Wendy Ruderman, The Philadelphia Inquirer on

Published in Health & Fitness

The odds that a doctor will diagnose your child with pediatric cancer are slim, and the chances of a brain cancer diagnosis are even smaller.

Each year, roughly 4,000 kids — out of about 73 million in the United States — will be diagnosed with a brain tumor. Of those, roughly half will have one of several types of a malignant, aggressive tumor. For instance, medulloblastoma is among the most common type of malignant brain tumor in children: About 500 new cases are diagnosed each year.
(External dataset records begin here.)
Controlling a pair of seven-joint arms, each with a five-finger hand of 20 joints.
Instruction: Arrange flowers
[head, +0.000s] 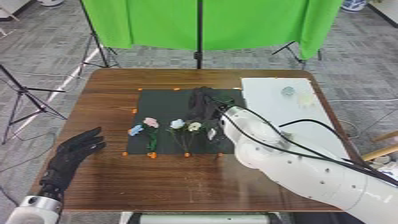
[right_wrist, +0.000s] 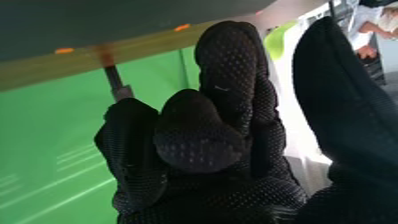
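Look first to the cream flower (head: 195, 126), lying on the dark mat (head: 160, 102), with head away from the near edge of the table (head: 178, 187) and stem back toward it; just to its left, the blue-white flower (head: 178, 123), laid much alike; farther toward the table's left edge, the pink flower (head: 150, 122) and the blue flower (head: 135, 130), close together; find the right hand (head: 202, 102) over the mat's far part, with fingers loosely extended, one bent inward, and no hold on anything to be seen; by the left edge, the left hand (head: 80, 143), loosely spread and empty, farther from the cream flower than the right; for the coming move, reckon with a cream flower nearward of the right hand and a long axis toward the near edge; probably come back that way and close across the stem; toward the far right corner, on the white sheet (head: 266, 87), a greenish thing (head: 288, 91), perhaps a vase
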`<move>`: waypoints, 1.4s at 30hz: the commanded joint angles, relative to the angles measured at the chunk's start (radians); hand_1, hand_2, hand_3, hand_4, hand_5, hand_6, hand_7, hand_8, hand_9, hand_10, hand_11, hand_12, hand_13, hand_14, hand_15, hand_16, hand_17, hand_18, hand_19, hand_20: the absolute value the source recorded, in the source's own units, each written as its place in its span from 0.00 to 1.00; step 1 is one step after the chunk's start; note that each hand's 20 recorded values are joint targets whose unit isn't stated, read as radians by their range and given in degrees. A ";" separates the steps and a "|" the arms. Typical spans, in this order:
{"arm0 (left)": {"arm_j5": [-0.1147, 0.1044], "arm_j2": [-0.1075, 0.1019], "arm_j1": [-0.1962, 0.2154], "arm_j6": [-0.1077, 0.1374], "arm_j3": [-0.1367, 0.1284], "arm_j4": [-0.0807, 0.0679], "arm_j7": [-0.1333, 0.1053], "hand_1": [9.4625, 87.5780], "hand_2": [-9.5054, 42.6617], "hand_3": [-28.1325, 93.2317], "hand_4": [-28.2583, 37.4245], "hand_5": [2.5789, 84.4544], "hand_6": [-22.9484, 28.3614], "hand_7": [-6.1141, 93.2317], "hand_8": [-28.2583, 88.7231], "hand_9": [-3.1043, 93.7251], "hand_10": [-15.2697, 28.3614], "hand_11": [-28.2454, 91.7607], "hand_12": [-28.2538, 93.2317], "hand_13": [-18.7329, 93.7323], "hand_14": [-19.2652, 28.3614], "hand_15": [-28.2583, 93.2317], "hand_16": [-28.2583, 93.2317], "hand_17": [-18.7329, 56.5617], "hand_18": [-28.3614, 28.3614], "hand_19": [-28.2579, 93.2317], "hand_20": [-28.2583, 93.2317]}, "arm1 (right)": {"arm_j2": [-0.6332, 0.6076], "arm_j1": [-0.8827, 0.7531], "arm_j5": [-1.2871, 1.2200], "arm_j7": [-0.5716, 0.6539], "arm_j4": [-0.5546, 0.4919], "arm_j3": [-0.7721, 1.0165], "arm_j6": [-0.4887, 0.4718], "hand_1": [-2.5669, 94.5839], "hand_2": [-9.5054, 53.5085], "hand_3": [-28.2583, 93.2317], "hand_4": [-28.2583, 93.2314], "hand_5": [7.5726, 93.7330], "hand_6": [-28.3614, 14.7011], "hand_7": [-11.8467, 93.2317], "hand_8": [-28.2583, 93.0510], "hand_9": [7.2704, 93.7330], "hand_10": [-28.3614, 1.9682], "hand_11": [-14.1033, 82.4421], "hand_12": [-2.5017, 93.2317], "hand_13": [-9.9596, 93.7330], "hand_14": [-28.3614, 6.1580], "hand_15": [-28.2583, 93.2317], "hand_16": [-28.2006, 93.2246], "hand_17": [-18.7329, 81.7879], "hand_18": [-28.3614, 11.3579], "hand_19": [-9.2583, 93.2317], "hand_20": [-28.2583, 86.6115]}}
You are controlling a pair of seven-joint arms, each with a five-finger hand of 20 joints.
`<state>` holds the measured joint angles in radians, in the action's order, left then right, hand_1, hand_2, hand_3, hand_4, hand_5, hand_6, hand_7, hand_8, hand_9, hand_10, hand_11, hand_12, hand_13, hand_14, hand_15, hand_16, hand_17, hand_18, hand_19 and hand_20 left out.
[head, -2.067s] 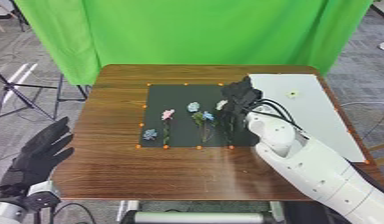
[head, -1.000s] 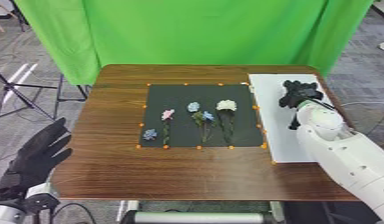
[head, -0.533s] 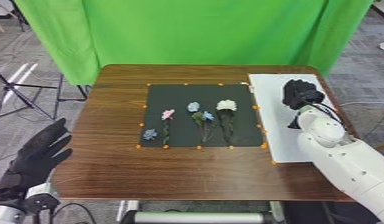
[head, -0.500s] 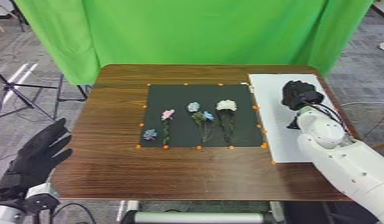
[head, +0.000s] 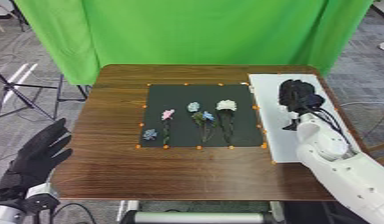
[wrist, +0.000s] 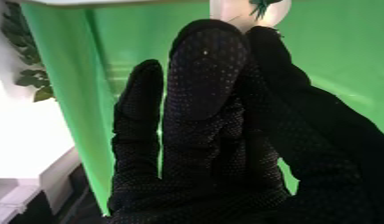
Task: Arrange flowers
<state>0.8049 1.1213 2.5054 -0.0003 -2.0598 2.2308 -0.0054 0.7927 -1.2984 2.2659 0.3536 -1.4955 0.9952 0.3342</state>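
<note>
Item, right hand (head: 298,95): black glove, set over the white board (head: 291,150) on the table; whether it is spread, pressed together or pinching cannot be told. In the right wrist view, a pale, rounded thing (wrist: 246,11) with a dark green sprig (wrist: 259,6) lies right at the end of the right hand (wrist: 206,90); any grip on it cannot be told. Bearings from the right hand, twelve being the far edge of the table (head: 188,172): right arm (head: 323,142), white, coming in between five and six. White flower (head: 226,105), stemmed, between eight and nine, on the dark mat (head: 181,137). Blue flower (head: 208,115), next farther out, between eight and nine. Light blue flower (head: 194,106), near nine. Pink flower (head: 167,114), on a long stem, between eight and nine. Small blue flower (head: 149,134), near eight, at the mat's outer side. Left hand (head: 33,152), farthest out, between eight and nine, fingers spread, beside the table. Green curtain (head: 197,35), beyond the table, from ten to twelve.
</note>
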 commanded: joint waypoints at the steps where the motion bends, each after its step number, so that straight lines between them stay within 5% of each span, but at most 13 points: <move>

That's 0.0007% of all children nationwide, or one in almost 150,000.

Pediatric brain cancer is so rare that doctors and researchers are still learning why it occurs. The Inquirer spoke with Garrett Brodeur, a pediatrician and director of the Cancer Predisposition Program at Children's Hospital of Philadelphia, about what causes cancers in kids, and why some may be more vulnerable. The interview has been edited for length and clarity.

Why do kids get brain cancer?

We don't know for sure. I would say we have a good suspicion that it has to do with mistakes made as cells are multiplying during development, either prenatally or postnatally. When a person is conceived, they're one cell — one fertilized egg. And when they're born, they're 10 trillion cells.

Each time one cell becomes two, it has to copy 6 billion base pairs of DNA exactly. It's a very complicated process.

 

Do cellular 'mistakes' always lead to cancer?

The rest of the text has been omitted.